In a 4-1 verdict on Wednesday, the Supreme Court upheld the Aadhaar project and the Aadhaar Act as constitutional, with Justice DY Chandrachud dissenting. In a disappointing verdict for those who have been fighting against Aadhaar, the majority judgments have held that the Aadhaar project does not create a surveillance state, and instead, meets the three-part test as laid down in Justice KS Puttaswamy's judgment on invasion of privacy.
However, the ruling provided limited relief as several provisions of the Aadhaar Act, regulations and other notifications were either struck down or read down, and these changes are bound to have implications.
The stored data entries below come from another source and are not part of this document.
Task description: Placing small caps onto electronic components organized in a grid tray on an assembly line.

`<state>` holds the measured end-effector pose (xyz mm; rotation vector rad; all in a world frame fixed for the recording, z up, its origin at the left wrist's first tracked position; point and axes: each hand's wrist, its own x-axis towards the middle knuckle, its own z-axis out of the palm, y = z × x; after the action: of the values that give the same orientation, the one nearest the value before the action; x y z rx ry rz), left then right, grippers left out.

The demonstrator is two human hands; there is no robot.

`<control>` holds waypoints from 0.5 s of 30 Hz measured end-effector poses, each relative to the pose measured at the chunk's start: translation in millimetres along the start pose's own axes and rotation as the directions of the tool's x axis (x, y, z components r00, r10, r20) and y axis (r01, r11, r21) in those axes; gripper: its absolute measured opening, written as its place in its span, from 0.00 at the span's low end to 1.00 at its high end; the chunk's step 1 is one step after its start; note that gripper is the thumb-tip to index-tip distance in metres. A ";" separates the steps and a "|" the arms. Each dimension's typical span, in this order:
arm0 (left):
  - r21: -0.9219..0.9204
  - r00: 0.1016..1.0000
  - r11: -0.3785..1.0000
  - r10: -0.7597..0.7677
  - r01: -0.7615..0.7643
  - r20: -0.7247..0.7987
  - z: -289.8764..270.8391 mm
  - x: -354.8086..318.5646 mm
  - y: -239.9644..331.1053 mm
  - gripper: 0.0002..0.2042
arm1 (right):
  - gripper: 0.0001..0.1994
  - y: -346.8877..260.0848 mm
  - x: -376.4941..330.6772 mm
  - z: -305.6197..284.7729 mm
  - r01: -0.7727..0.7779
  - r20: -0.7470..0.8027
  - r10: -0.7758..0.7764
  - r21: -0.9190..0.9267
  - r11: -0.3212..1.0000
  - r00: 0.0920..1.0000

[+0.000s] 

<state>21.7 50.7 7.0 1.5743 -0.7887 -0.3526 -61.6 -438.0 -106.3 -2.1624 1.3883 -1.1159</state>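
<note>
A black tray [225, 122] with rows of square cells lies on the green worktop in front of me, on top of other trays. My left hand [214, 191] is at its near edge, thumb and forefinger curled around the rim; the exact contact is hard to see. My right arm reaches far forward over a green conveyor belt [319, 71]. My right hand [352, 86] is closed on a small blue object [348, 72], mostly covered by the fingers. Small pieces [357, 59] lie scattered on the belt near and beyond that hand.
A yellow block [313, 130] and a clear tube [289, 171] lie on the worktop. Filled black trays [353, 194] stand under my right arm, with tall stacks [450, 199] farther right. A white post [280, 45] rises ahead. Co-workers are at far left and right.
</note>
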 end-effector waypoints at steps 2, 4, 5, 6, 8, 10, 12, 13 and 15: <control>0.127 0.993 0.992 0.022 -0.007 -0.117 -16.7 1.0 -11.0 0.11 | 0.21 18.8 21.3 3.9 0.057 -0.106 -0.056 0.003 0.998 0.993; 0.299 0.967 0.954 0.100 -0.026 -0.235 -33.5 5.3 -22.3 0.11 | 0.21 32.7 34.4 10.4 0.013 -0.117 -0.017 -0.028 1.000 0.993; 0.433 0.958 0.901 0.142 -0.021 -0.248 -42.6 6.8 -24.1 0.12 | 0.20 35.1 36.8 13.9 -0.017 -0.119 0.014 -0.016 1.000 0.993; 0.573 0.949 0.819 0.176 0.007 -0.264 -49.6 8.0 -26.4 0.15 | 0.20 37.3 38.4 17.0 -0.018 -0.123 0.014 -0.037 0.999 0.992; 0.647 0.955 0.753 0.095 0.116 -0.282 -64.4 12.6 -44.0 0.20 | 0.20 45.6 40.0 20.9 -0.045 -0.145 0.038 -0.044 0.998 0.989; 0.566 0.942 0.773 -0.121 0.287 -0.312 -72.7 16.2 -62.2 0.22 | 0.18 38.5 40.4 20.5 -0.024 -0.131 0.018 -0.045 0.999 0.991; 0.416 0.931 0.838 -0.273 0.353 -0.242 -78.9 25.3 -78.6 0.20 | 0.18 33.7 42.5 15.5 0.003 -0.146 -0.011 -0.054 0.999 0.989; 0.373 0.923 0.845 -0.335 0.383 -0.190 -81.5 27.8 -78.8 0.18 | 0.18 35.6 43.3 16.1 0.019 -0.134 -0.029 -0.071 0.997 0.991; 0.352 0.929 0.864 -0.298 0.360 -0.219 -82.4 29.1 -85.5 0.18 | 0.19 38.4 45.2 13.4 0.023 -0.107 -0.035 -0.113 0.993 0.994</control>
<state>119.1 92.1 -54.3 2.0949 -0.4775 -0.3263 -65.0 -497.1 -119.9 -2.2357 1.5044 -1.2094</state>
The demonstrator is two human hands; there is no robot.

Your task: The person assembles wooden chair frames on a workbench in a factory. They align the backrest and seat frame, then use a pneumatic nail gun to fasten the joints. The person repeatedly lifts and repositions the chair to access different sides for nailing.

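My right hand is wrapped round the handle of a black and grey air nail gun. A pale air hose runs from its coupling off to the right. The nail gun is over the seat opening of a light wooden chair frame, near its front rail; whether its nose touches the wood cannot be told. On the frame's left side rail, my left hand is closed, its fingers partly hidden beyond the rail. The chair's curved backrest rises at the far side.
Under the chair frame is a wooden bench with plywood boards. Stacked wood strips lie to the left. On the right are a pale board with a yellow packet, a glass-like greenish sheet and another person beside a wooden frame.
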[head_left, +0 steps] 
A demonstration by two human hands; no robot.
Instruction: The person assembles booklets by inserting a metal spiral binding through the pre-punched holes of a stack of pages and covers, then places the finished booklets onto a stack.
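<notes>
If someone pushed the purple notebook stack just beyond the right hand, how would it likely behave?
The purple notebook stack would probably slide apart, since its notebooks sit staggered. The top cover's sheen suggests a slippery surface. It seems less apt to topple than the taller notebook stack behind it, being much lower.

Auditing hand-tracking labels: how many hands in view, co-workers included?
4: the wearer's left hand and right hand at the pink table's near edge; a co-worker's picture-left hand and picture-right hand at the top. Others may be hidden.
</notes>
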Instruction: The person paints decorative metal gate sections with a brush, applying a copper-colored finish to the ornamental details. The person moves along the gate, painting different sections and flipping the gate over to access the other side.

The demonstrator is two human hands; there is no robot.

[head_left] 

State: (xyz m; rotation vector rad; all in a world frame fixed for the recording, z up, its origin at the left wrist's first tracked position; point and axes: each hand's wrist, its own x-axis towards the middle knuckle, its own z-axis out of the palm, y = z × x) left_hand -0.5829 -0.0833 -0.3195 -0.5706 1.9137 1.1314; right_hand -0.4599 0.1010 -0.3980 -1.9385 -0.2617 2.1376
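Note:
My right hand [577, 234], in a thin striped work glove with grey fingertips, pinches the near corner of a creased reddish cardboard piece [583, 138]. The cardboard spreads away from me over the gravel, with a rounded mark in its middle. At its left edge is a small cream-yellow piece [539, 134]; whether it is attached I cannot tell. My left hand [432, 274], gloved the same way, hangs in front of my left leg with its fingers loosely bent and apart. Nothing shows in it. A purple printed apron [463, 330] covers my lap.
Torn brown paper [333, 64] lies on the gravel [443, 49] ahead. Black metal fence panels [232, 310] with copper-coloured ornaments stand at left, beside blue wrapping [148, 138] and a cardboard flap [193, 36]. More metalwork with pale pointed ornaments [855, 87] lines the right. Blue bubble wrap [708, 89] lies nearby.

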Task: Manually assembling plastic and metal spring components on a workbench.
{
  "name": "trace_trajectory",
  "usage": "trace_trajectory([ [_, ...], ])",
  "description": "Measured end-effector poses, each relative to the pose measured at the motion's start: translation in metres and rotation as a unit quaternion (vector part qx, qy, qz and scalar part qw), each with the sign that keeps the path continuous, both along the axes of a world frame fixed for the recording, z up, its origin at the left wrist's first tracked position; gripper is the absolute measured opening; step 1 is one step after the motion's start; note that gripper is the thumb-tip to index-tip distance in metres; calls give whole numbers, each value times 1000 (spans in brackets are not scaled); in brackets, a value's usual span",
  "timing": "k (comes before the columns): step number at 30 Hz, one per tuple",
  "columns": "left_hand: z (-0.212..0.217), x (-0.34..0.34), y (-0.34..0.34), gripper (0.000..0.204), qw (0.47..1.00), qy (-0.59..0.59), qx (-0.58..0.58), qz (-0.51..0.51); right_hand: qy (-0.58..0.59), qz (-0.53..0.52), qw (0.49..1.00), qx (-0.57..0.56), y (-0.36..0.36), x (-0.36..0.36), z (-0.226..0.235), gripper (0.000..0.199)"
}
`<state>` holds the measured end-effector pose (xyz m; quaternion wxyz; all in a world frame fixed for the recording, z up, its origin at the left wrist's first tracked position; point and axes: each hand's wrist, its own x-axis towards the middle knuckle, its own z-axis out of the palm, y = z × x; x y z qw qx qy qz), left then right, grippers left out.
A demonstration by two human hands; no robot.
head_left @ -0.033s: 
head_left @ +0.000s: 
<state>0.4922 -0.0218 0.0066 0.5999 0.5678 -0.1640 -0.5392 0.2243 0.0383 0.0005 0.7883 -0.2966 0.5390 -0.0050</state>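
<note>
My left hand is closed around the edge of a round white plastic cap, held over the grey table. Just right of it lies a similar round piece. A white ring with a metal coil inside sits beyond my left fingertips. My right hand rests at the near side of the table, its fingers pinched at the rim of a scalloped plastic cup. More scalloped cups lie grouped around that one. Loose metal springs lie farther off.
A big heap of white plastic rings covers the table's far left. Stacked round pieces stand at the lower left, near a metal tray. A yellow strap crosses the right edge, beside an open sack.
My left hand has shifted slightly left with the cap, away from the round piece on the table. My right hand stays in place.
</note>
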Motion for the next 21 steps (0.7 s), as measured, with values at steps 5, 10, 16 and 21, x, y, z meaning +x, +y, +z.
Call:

The most important change is the partial striking down of Section 57, which had allowed anyone — the State, a body corporate or even an individual — to mandate the use of Aadhaar. The Supreme Court has struck down the portion of this section as applicable to body corporates and individuals, indicating that private parties will no longer be able to mandate Aadhaar. However, the State may continue to do so, but only when the purpose for which Aadhaar is made compulsory is backed by a law. The five-judge bench also struck down the part of the Section 57 that permitted such use with contracts.
Therefore, apart from the mandatory use of Aadhaar to avail of benefits listed in Section 7 of the Aadhaar Act, the State can mandate the unique ID for other purposes when the use is backed by a law. Furthermore, for the law in question, a mere government notification may not suffice. For instance, the court has struck down the Department of Telecommunications' (DoT) order that had made Aadhaar-SIM linking compulsory.
While it had become clear during the course of the hearing that the DoT order had misinterpreted the Supreme Court direction for a verification in the Lokniti Foundation case, the reasoning the court gave in its verdict was that the DoT notification was not supported by a law. This indicates that a formal, statutory enactment is required to justify making Aadhaar mandatory for any service.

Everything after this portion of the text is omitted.